- _WHAT THIS TASK INVOLVES_
Give back the lines below exactly, but do not include any pictures.

[[ DATA SECTION, beginning ]]

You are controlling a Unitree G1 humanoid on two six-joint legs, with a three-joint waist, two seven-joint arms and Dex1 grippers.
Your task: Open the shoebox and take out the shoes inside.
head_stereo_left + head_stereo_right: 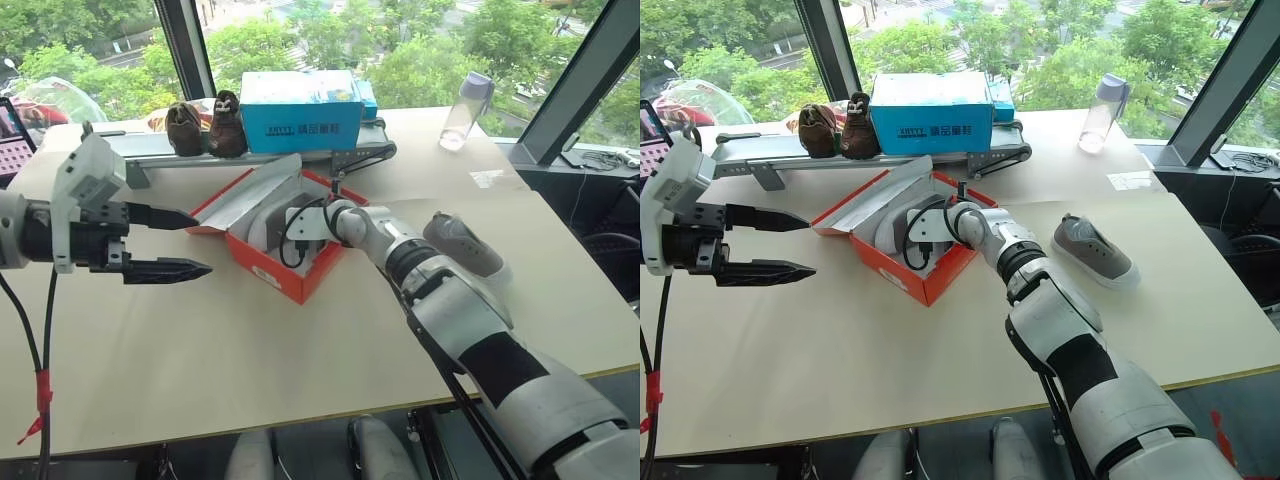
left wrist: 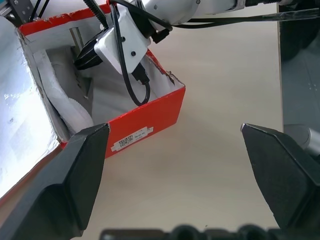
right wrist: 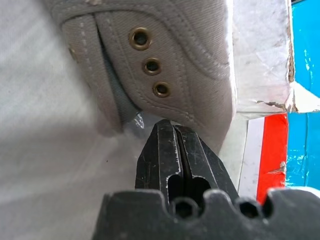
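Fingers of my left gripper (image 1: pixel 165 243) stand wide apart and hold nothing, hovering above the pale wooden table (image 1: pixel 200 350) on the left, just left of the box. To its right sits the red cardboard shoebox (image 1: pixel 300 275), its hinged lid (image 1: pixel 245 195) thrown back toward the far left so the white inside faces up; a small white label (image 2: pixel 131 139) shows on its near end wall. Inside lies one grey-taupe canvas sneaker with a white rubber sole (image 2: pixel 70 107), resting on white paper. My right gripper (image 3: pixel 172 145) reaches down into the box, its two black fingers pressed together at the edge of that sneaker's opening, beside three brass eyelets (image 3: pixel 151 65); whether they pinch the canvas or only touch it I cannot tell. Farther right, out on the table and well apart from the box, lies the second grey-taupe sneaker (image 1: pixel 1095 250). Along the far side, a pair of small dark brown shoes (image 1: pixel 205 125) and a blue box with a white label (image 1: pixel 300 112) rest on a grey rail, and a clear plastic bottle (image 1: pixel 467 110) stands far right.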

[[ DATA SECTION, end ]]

- _FINAL ANSWER_
You are controlling a Unitree G1 humanoid on two six-joint legs, with a three-joint waist, two seven-joint arms and Dex1 grippers.
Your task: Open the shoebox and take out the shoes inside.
head_stereo_left + head_stereo_right: 
left wrist: 
right wrist: 
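Fingers of my left gripper (image 1: pixel 165 243) stand wide apart and hold nothing, hovering above the pale wooden table (image 1: pixel 200 350) on the left, just left of the box. To its right sits the red cardboard shoebox (image 1: pixel 300 275), its hinged lid (image 1: pixel 245 195) thrown back toward the far left so the white inside faces up; a small white label (image 2: pixel 131 139) shows on its near end wall. Inside lies one grey-taupe canvas sneaker with a white rubber sole (image 2: pixel 70 107), resting on white paper. My right gripper (image 3: pixel 172 145) reaches down into the box, its two black fingers pressed together at the edge of that sneaker's opening, beside three brass eyelets (image 3: pixel 151 65); whether they pinch the canvas or only touch it I cannot tell. Farther right, out on the table and well apart from the box, lies the second grey-taupe sneaker (image 1: pixel 1095 250). Along the far side, a pair of small dark brown shoes (image 1: pixel 205 125) and a blue box with a white label (image 1: pixel 300 112) rest on a grey rail, and a clear plastic bottle (image 1: pixel 467 110) stands far right.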

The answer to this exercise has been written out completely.